It is important to note that the government of Quebec has always objected to the Council of Ministers of Education contributing in any way at all to unifying or standardizing education in Canada. This has been a constant for years, indeed decades.

This position is part of the Quebec government's perception of the Council of Ministers of Education in Canada, as simply a consultative body and nothing more.

By way of example, the government of Quebec did not take part in the consortium project of the Council of Ministers of Education intended to establish a common framework for the development of school curriculum in science. Likewise, it does not take part in the council's consortium on expectations of post-secondary education.

The motion of the member for Surrey—Centre has a number of aspects to it. It deals with the mobility of students linked to recognition of professional titles, the qualifications of new immigrants and Canadian citizens and of the worth of diplomas, if we can put it that way.

First, it is necessary to point out that the recognition of academic credentials and of the requirements for obtaining them comes under the authority not of Quebec's department of education but of the Office des professions et des ordres professionnels. Members will therefore agree that this makes the issue rather difficult to examine.

As for student mobility, the government of Quebec is more than favourable to this principle. Indeed it has made a substantial effort to improve it.

Furthermore, in 1995 Quebec's department of education reached an agreement with its Canadian colleagues with respect to a pan-Canadian protocol on the transferability of university credits. As members know, the purpose of this initiative was to encourage the recognition by post-secondary educational institutions of first and second year university courses taken in other institutions in Canada. This also includes the second year of pre-university college studies in Quebec, also known as CEGEP.

The Bloc Quebecois therefore finds it impossible to support the motion moved by the member for Surrey Central, essentially for the reasons having to do with federal interference in one of the key areas of provincial jurisdiction.
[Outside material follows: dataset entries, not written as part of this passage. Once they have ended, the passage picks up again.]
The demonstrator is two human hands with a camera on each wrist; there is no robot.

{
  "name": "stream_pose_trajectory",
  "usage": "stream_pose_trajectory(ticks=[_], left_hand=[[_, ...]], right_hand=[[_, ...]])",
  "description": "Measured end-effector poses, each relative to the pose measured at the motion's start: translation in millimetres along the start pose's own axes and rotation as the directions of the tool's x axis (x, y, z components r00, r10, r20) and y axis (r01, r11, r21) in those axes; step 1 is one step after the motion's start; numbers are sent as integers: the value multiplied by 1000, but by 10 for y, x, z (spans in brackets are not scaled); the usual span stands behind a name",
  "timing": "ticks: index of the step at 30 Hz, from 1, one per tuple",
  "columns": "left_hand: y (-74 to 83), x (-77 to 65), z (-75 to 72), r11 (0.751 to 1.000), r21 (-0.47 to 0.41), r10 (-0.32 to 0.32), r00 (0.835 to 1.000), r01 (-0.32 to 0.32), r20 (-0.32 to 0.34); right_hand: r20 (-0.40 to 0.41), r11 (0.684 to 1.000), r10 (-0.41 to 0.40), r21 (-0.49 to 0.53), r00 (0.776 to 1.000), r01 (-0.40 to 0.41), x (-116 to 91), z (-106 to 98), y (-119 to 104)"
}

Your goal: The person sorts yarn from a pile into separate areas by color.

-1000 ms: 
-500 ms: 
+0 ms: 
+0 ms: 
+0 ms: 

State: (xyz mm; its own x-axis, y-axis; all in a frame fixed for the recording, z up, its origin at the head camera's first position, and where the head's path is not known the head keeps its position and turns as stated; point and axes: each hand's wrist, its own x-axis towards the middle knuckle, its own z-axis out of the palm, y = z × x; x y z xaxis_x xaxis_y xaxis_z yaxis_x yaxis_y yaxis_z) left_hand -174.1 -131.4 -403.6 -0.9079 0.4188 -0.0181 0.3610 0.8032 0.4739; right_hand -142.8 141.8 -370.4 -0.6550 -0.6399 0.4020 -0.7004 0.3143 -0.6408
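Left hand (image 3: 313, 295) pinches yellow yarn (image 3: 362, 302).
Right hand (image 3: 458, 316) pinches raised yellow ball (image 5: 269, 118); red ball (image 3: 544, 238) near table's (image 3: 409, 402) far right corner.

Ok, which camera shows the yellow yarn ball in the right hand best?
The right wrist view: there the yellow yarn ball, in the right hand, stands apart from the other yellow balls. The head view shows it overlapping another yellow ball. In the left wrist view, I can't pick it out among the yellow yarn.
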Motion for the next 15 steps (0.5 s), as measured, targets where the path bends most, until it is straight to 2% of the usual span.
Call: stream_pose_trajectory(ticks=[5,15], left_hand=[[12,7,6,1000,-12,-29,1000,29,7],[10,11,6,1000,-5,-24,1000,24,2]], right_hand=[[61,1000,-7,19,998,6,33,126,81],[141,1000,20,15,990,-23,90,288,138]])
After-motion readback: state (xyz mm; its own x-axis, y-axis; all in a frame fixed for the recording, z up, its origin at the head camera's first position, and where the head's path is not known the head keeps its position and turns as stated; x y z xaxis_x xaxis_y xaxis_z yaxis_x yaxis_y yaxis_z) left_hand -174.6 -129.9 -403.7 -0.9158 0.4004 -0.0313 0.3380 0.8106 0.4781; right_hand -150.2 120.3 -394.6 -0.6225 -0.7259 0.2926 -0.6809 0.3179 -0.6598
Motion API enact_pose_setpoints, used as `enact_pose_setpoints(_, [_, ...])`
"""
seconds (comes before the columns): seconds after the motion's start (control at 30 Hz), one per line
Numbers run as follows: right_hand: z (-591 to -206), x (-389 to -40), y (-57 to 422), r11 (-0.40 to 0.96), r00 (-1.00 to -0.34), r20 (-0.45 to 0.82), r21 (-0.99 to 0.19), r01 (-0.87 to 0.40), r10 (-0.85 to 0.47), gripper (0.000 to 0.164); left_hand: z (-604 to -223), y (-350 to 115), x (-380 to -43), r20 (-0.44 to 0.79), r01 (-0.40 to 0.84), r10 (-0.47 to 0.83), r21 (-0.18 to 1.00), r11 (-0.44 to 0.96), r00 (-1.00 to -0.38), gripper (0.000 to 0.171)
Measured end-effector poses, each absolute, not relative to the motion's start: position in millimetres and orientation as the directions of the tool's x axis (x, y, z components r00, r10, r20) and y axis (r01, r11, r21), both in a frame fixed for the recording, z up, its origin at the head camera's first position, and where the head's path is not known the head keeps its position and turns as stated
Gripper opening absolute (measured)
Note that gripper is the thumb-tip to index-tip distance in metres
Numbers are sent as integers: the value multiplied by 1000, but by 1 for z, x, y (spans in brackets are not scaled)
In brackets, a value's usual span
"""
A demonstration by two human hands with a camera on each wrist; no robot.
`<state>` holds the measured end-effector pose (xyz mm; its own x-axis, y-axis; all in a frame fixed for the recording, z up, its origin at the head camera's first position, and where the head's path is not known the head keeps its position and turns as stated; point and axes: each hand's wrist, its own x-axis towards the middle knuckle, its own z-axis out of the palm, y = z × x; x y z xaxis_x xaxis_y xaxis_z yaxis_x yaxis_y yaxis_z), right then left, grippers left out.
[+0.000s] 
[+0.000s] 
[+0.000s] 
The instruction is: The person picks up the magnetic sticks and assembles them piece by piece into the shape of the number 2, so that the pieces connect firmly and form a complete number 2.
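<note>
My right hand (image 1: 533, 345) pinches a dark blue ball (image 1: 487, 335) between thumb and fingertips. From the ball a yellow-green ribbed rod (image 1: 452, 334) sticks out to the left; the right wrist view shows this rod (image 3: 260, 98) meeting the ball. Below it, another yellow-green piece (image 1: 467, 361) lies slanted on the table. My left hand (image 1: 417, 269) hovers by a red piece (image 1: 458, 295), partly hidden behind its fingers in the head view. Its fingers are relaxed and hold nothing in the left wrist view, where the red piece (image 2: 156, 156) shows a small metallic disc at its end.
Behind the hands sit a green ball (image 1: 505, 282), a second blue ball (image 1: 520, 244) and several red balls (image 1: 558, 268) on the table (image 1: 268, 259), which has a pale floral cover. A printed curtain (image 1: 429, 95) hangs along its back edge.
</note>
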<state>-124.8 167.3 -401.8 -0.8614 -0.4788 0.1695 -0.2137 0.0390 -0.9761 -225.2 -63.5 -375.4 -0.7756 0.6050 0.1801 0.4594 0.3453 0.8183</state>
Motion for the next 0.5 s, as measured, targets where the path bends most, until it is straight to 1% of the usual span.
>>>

Similarly, in my view and that of the Bloc Quebecois, it is exceedingly regrettable that the member for Surrey Central is giving such strong thought to introducing pan-Canadian standards in this area of jurisdiction which in our opinion should reflect the reality of the various provinces, including the distinctive nature of the Quebec people.

Education
Private Members' Business

6:45 p.m.

NDP

Judy Wasylycia-Leis Winnipeg North Centre, MB

Mr. Speaker, I am pleased to participate in the debate on such a very important subject. I commend the member for Surrey Central for bringing the matter to the attention of parliament and for proposing a constructive solution to a longstanding problem that has been festering in communities right across the country for many years.

This is an issue about fundamental rights and liberties and about how we view our immigration and refugee policies. I think the motion has been put forward in that context. It is not about jurisdiction or accumulating more power in terms of the federal government. It is a positive solution for co-ordinating efforts around this matter and ensuring a measure of co-operation.

We have a problem that all of us have had to deal with time and again in our respective constituencies.

Who among us has not experienced having to come face to face with an individual who is trained in a particular profession such as the medical profession, has a commitment to serve people in a particular area and has been denied totally the opportunity to practise, to give of one's talents in that area?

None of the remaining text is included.